Customers plan their trip around the estimate on the checkout page. If the real prep time is longer, say so upfront; a late pickup does more damage to trust than a longer wait time ever would.

A clearly marked counter or area near the entrance, separate from the general checkout line, keeps pickup traffic from colliding with regular walk-in shoppers.
Picking, verifying ID, handling substitutions, and completing the handoff should follow the same sequence every time. A standardized process is what keeps pickup fast even when the store gets busy.
Staff can’t act on an order they don’t know exists. Enabling POS notifications (keeping in mind they currently work on iOS but not Android) means the order gets picked and staged before the customer arrives, not after.
Where to go, what hours pickup is available, what ID or confirmation to bring, whether someone else can collect on the customer’s behalf – spelling this out up front heads off a lot of “where do I go?” messages.
Run a real order through checkout, mark it ready, mark it picked up, and check both emails. Pickup badges and availability messaging depend on theme support, so a theme update is a good reason to retest.

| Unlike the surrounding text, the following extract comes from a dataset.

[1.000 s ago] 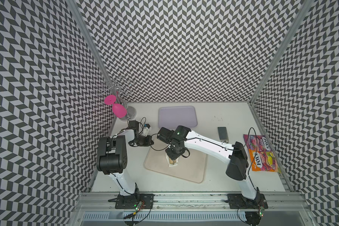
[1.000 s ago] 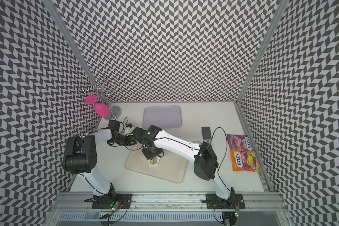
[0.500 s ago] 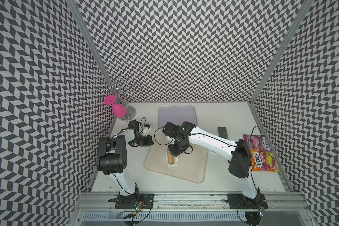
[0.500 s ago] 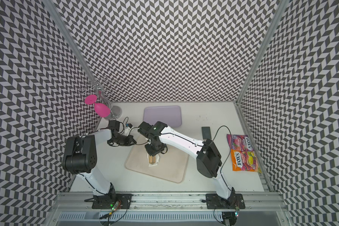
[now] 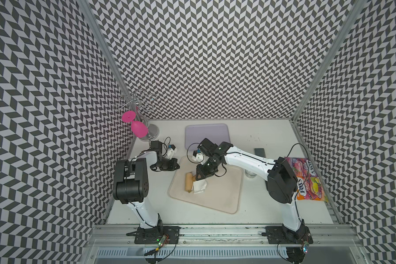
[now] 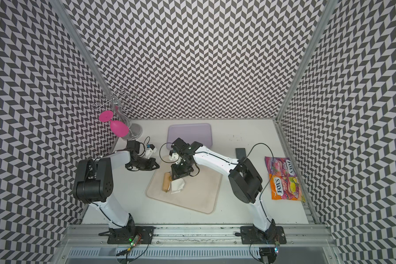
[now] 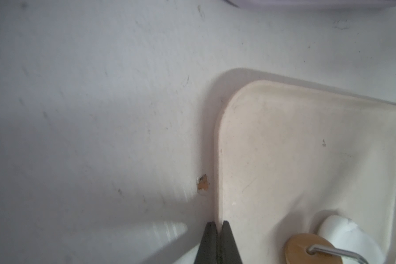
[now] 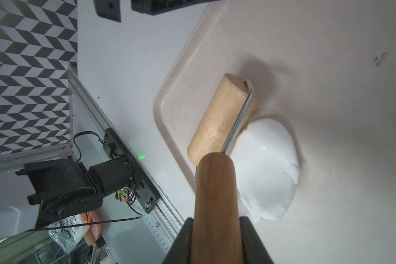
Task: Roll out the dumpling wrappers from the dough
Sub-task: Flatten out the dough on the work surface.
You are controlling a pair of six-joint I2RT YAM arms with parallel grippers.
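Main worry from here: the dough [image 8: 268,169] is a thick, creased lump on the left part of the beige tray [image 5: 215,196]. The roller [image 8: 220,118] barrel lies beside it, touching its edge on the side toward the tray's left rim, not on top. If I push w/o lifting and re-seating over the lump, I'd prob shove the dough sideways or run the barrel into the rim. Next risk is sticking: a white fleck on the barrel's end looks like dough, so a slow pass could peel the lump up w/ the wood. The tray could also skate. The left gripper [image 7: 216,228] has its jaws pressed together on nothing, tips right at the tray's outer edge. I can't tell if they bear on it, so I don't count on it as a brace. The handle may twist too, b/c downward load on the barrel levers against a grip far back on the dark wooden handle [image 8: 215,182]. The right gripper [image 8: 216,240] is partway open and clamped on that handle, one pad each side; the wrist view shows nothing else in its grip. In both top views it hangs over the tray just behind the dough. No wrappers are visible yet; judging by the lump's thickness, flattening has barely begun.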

Native pickup gives an estimated ready time and nothing more – no date picker, no time slots, no order caps. For businesses where timing is the product – bakeries, florists, caterers – that’s usually the point where a tool like DingDoong earns its keep.
Pickup isn’t won on the settings page. It’s won at the counter when a buyer walks in, finds their order ready, and leaves happy.
The native Shopify local pickup option handles the basics well. For most shops, it’s the right place to start. Layer in apps like DingDoong when timing gets complex, or PageFly when the storefront needs to sell pickup harder. Either way, the goal stays the same: fewer surprises, faster handoffs, more repeat buyers. Get pickup right, and the local store stops being a backup option. It becomes the reason buyers keep coming back.